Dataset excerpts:
BEGIN
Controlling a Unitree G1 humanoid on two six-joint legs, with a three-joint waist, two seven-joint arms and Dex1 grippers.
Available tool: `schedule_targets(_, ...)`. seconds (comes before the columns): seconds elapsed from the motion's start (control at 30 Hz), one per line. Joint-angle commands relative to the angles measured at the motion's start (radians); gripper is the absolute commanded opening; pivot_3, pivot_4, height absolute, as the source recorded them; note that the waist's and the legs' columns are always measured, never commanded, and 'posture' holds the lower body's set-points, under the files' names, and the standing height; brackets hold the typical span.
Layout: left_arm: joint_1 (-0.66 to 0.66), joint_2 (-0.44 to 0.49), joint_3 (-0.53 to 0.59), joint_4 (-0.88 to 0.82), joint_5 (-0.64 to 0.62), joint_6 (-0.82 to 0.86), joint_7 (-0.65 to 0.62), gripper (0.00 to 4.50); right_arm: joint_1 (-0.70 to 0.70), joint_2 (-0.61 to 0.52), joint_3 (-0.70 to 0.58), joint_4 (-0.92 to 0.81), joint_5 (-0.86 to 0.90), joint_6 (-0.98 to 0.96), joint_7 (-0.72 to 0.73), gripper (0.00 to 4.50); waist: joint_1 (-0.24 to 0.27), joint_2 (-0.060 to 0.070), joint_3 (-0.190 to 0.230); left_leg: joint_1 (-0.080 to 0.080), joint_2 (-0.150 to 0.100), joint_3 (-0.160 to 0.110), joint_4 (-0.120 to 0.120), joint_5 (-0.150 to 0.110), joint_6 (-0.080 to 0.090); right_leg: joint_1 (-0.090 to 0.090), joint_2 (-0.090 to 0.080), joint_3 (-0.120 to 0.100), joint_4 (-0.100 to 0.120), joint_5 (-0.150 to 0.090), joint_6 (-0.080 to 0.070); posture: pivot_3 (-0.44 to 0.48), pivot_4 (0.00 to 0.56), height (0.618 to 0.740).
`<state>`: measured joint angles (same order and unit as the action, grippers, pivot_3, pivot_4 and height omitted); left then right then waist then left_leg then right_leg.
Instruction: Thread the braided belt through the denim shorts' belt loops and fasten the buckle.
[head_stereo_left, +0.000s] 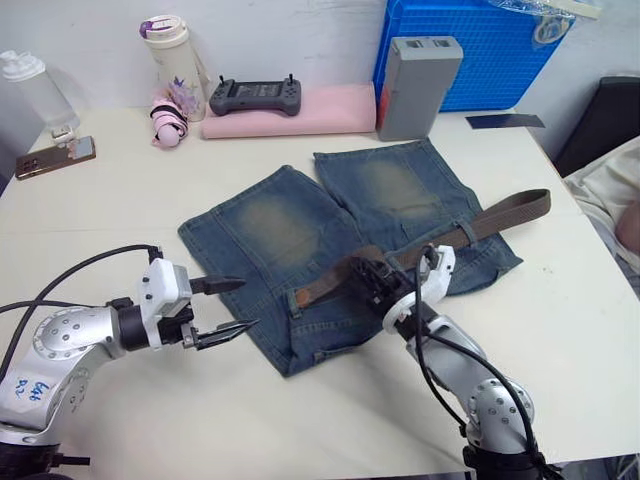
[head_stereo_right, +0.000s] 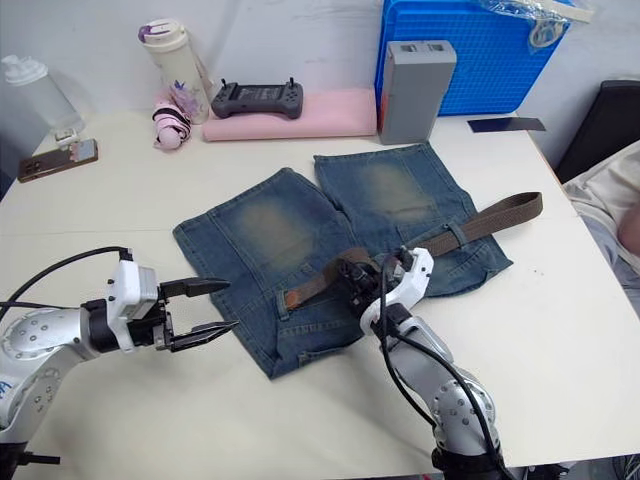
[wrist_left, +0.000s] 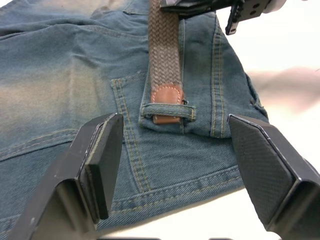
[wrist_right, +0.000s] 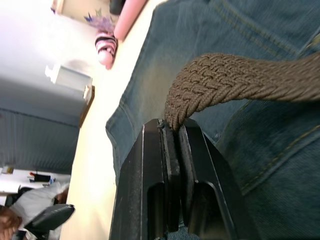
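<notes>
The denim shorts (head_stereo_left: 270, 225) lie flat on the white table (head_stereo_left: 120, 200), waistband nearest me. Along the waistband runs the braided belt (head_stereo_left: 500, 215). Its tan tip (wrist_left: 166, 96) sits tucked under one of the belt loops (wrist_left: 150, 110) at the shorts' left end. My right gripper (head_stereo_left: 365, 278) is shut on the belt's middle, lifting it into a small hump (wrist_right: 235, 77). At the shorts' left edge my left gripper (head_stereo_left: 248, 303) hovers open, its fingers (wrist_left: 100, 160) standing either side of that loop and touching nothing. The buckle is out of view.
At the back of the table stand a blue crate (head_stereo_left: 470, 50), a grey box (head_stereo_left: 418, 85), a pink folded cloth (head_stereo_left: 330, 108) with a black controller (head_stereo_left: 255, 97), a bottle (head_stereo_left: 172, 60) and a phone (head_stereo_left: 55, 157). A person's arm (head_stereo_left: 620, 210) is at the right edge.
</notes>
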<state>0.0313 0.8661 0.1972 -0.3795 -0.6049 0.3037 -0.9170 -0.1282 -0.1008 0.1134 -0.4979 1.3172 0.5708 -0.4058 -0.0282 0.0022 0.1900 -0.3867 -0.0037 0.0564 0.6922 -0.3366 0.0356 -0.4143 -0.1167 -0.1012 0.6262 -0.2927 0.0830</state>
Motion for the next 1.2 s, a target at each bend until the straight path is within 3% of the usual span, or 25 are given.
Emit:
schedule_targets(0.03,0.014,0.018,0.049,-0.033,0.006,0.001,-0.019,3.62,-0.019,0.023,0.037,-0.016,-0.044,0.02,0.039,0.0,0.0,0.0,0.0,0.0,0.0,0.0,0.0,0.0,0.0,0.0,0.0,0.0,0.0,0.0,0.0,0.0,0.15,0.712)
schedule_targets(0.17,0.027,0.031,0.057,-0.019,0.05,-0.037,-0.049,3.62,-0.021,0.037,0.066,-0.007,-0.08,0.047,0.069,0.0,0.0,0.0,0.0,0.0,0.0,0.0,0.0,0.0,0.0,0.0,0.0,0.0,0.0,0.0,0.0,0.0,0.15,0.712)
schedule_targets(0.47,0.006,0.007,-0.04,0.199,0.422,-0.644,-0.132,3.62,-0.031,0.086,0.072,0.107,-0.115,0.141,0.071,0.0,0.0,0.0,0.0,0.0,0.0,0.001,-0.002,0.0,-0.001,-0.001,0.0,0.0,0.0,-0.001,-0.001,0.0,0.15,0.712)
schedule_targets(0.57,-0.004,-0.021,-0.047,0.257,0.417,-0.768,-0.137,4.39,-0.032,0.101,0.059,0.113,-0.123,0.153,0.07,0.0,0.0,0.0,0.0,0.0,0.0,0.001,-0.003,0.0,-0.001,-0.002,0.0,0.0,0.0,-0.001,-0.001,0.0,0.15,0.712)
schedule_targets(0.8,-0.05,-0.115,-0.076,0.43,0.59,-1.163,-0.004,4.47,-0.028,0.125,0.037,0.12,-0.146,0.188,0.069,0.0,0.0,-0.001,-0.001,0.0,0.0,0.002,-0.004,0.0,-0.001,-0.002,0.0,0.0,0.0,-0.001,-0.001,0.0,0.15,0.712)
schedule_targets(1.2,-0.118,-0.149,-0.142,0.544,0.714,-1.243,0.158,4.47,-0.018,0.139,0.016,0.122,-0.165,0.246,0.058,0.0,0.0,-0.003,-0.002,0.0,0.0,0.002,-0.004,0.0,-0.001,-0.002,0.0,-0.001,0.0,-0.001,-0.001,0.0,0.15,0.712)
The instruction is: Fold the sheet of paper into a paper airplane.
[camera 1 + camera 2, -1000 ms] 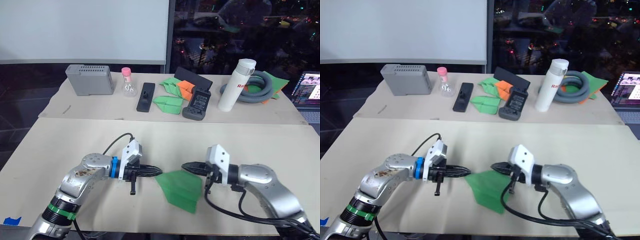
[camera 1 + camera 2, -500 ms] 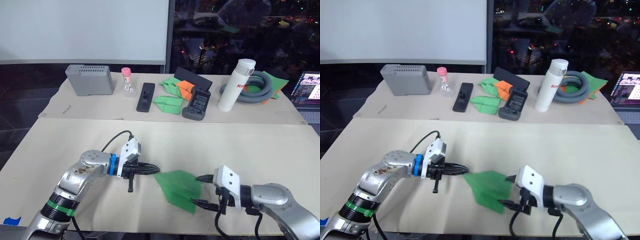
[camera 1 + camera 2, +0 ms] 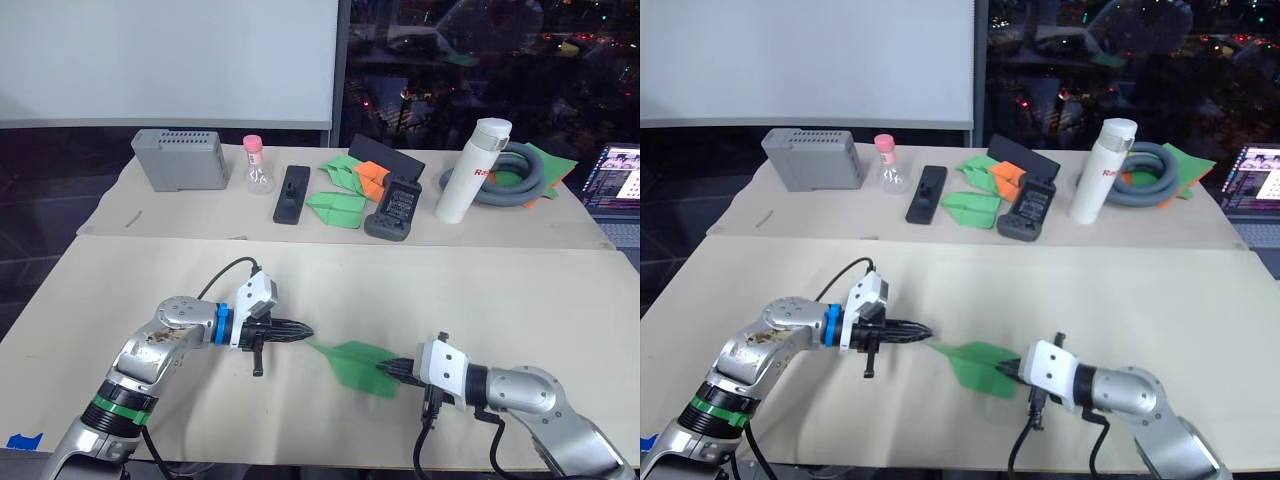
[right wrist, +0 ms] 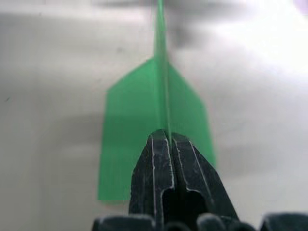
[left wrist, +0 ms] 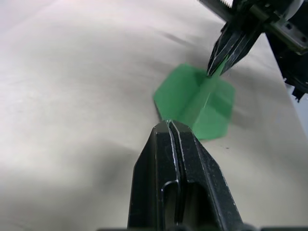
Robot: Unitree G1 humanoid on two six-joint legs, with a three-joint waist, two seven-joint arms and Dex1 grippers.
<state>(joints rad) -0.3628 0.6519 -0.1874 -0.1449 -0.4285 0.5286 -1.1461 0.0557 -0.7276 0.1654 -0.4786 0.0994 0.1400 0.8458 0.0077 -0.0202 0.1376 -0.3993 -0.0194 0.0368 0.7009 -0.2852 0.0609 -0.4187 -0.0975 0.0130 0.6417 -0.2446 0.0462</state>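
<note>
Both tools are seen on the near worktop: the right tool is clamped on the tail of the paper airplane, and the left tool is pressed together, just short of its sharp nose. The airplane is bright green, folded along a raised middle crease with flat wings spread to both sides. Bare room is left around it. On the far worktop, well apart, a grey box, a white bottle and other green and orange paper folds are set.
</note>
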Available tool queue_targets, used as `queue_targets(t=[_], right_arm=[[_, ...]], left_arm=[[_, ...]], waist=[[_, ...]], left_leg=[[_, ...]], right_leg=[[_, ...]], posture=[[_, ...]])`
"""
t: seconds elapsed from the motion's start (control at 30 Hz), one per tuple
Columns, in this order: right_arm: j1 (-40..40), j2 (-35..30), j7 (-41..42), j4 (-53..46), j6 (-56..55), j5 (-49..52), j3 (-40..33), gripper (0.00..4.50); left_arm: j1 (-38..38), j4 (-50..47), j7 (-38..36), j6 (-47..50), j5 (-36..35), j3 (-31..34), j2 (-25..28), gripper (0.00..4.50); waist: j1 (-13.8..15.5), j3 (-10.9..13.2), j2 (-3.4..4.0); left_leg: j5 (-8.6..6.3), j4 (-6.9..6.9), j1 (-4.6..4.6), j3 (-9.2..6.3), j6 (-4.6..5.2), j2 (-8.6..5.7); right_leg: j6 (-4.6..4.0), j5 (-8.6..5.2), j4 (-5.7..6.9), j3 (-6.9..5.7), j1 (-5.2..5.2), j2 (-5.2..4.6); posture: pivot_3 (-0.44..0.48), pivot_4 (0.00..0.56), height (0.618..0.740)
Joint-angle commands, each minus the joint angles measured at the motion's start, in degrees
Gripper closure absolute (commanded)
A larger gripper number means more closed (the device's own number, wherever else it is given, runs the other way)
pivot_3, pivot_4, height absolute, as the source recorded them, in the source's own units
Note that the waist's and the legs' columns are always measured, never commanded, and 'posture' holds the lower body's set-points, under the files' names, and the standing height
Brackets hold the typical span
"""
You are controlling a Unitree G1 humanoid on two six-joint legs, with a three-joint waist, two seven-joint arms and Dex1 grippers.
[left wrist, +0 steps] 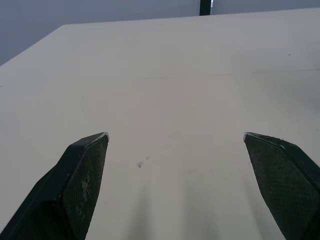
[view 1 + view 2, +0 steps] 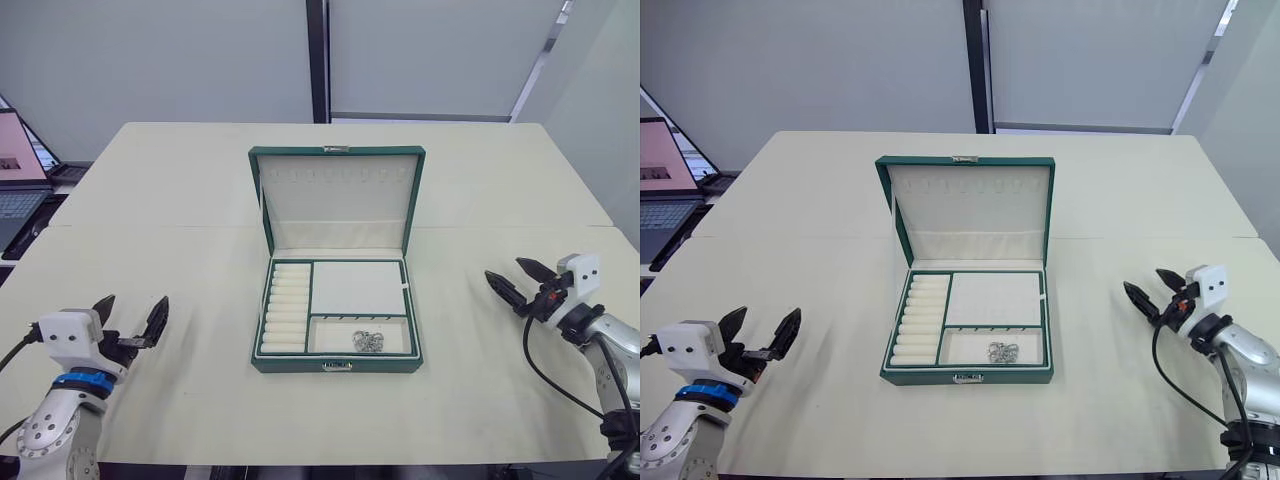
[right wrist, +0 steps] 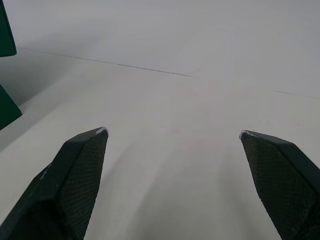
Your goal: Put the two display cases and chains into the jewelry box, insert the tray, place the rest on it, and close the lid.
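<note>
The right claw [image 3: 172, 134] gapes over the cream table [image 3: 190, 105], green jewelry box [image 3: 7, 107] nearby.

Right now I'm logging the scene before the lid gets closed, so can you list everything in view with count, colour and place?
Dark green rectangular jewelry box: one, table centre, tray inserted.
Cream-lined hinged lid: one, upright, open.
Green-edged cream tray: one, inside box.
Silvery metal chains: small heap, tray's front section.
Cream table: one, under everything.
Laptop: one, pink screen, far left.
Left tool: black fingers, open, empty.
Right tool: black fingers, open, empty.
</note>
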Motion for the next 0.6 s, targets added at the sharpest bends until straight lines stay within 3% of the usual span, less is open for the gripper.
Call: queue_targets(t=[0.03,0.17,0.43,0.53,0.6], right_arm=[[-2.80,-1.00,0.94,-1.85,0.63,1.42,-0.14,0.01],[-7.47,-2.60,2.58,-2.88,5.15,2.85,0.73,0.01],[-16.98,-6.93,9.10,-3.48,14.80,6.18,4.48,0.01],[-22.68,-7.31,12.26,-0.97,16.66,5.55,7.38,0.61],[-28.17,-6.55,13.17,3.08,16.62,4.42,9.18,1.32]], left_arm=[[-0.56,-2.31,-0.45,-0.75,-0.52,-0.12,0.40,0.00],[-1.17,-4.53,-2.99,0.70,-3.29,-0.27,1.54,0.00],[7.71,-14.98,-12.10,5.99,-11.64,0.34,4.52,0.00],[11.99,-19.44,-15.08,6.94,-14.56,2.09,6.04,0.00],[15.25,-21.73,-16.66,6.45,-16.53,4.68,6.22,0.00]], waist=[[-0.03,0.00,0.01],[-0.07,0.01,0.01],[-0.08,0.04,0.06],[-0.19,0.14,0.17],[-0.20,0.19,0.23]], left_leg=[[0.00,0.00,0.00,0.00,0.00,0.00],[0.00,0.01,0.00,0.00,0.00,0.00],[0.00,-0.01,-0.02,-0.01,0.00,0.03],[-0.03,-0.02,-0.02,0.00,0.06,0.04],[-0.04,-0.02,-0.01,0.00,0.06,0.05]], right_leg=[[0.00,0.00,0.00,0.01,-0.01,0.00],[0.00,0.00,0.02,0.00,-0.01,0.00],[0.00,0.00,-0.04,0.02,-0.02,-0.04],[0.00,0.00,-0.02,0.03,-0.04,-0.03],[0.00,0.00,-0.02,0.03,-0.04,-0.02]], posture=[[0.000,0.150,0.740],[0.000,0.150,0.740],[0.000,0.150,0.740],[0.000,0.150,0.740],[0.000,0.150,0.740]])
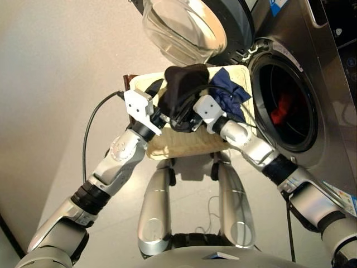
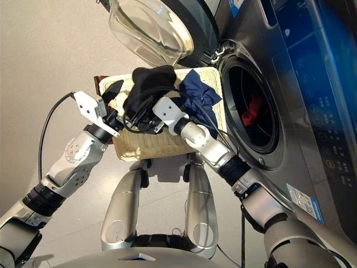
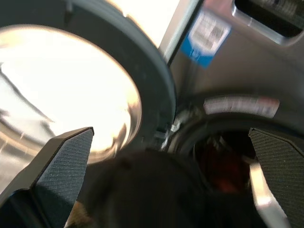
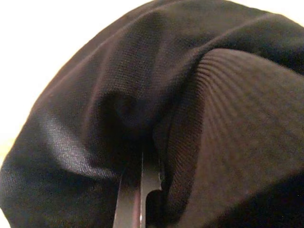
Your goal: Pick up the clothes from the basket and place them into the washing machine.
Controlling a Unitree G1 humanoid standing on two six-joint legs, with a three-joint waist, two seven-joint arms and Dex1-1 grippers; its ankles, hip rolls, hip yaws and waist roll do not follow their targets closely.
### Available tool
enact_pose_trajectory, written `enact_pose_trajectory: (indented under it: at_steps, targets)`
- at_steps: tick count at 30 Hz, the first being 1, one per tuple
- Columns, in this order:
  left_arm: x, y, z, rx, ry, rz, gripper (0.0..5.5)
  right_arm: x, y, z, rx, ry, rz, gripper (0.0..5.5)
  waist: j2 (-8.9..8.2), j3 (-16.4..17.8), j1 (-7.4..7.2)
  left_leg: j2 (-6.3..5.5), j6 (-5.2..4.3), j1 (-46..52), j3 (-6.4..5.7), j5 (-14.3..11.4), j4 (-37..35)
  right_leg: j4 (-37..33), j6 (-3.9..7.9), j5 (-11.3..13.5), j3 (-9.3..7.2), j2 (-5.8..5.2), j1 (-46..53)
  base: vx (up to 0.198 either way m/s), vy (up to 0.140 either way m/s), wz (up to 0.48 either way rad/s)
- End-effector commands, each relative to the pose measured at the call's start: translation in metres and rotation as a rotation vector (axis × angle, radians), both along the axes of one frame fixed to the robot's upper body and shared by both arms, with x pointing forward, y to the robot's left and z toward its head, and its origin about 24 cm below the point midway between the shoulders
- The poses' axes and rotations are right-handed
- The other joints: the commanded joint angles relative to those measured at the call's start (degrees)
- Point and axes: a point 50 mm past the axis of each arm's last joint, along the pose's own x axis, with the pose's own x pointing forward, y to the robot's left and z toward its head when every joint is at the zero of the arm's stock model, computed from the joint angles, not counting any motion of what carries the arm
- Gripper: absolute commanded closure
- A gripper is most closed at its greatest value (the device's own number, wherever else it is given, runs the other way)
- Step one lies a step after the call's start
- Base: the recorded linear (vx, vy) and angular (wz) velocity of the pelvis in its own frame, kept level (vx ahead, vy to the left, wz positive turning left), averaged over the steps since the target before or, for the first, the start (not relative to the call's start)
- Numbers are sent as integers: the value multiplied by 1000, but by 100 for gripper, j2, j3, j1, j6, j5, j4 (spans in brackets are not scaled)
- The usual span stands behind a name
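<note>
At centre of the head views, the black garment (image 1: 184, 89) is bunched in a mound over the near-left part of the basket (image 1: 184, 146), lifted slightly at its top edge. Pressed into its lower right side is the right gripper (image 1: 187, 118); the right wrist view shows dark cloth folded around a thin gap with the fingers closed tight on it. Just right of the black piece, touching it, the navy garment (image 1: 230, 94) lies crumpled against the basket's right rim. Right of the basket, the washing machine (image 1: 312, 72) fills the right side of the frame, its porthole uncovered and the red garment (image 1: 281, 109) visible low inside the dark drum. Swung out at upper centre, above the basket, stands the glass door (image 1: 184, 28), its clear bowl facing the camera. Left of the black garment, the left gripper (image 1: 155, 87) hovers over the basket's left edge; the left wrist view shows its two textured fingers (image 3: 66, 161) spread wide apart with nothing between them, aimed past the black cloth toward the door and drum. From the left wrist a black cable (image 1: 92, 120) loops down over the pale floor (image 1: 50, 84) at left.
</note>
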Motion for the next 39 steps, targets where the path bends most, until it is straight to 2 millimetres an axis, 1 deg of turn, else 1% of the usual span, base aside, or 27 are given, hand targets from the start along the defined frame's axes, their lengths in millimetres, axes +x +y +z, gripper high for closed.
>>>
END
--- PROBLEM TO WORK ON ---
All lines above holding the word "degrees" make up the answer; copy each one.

--- SOLVED PROBLEM ---
Joint-angle commands, each minus the joint angles measured at the motion's start, in degrees
- The other joints: the commanded joint angles relative to those measured at the call's start (degrees)

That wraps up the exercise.